Coarse sea or kosher salt to taste


  • Combine first 7 ingredients in the bowl of a food processor fitted with a metal blade. Puree until almost smooth and then drizzle in olive oil until very smooth. Refrigerate covered.
  • In a small cup or bowl, whisk together all ingredients until well combined. Refrigerate covered. Puff Pastry Bread. Slices 1 box of Pepperidge Farm puff pastry, thawed according to package directions Preheat oven to 400 degrees. Line one baking sheet with Silpat or parchment paper and have another baking sheet and Silpat or piece of parchment paper ready.
  • Unfold both sheets of puff pastry and cut each lengthwise along the fold lines into three strips and then crosswise into three equal pieces. Arrange the 12 rectangles of pastry on a baking sheet, not touching. Prick the tops of each one with a fork. Cover with the remaining Silpat or piece of parchment paper and top with second baking sheet. Place on rack in the lower third of your oven and bake for 20-25 minutes or until golden brown. Remove to a rack and allow to cool almost to room temperature. Meanwhile prepare and roast asparagus.
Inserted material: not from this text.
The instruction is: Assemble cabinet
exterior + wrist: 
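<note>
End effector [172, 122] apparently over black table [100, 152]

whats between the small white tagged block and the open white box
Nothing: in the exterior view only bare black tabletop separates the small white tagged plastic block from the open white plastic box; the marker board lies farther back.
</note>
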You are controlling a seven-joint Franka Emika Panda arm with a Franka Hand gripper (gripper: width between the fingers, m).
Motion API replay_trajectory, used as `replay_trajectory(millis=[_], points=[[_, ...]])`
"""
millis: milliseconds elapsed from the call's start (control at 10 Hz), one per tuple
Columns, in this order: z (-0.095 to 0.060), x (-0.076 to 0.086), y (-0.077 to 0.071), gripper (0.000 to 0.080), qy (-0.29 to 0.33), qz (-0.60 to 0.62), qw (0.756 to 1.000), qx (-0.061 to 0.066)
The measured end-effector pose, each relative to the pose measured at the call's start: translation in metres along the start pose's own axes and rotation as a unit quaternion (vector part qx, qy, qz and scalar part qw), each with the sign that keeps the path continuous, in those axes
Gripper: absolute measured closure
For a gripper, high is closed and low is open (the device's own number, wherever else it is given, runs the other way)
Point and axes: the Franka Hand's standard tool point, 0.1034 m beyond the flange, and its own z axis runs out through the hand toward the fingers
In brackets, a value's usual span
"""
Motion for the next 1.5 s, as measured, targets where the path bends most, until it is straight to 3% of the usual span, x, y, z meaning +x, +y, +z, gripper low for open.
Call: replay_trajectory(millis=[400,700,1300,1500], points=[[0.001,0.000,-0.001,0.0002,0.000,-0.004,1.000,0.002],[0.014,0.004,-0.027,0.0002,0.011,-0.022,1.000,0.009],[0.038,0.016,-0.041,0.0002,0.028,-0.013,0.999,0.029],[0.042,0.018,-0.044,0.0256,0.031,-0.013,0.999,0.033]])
  • Pour olive oil into a roasting pan. Add asparagus, toss lightly to coat, and sprinkle with salt to taste. Place on a rack above puff pastry and roast for 10-15 minutes, stirring once, until tender, but beginning to wither and develop slight caramelization. Remove from oven and allow to cool slightly.
  • Spread a nice layer of Vegan Green Pea Hummus on half of the puff pastry slices. Top each with 1/6th of the asparagus. Turn the remaining puff pastry slices upside down and spread with a thin layer of the Vegan Orange-Chipotle Mayonnaise. Then place them, mayo side down, on top of each sandwich.